TASK ITEM:
Find the word "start" in the listing. Copy out each line where it occurs.

---

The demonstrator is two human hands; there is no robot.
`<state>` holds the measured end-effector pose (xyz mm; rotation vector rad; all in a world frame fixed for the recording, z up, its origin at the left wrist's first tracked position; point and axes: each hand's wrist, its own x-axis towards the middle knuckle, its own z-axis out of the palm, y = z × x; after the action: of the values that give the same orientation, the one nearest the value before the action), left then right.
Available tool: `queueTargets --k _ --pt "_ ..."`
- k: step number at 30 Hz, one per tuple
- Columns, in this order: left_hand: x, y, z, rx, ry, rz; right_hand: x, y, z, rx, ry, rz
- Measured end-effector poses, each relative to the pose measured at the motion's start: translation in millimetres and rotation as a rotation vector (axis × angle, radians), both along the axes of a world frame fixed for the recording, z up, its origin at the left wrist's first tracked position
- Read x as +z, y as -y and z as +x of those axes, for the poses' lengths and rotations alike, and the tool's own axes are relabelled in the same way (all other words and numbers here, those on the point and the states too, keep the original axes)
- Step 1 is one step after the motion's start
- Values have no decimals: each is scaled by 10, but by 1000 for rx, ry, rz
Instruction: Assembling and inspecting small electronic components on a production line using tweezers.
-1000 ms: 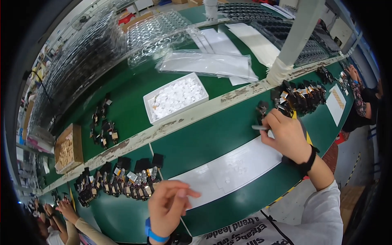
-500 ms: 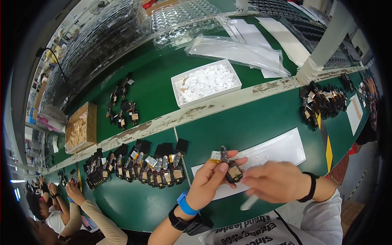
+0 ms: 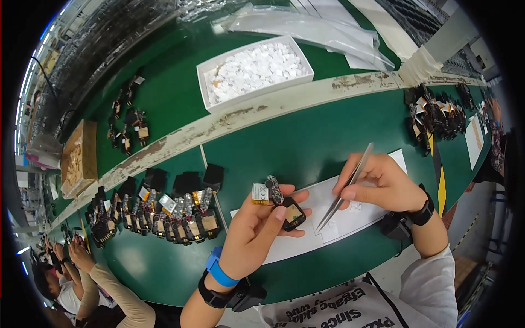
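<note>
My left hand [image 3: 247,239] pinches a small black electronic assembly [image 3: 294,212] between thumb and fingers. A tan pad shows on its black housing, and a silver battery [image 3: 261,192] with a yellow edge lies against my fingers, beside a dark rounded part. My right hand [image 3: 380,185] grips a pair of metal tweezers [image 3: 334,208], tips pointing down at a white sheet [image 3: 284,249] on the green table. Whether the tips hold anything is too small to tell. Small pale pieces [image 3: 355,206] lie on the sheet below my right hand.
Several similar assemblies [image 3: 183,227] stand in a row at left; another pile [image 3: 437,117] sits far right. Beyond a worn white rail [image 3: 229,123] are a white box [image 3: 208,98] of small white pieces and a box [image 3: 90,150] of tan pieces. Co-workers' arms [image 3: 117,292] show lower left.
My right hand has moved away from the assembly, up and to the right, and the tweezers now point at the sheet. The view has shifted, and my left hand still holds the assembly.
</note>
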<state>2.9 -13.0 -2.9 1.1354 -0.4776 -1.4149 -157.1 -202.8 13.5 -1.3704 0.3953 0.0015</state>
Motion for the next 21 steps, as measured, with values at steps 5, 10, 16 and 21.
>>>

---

FINAL ANSWER:
- Measured end-effector poses, each relative to the pose measured at the motion's start: translation in millimetres and rotation as a rotation vector (axis × angle, radians), both along the axes of a world frame fixed for the recording, z up, its origin at the left wrist's first tracked position
- Step 1 is one step after the motion's start

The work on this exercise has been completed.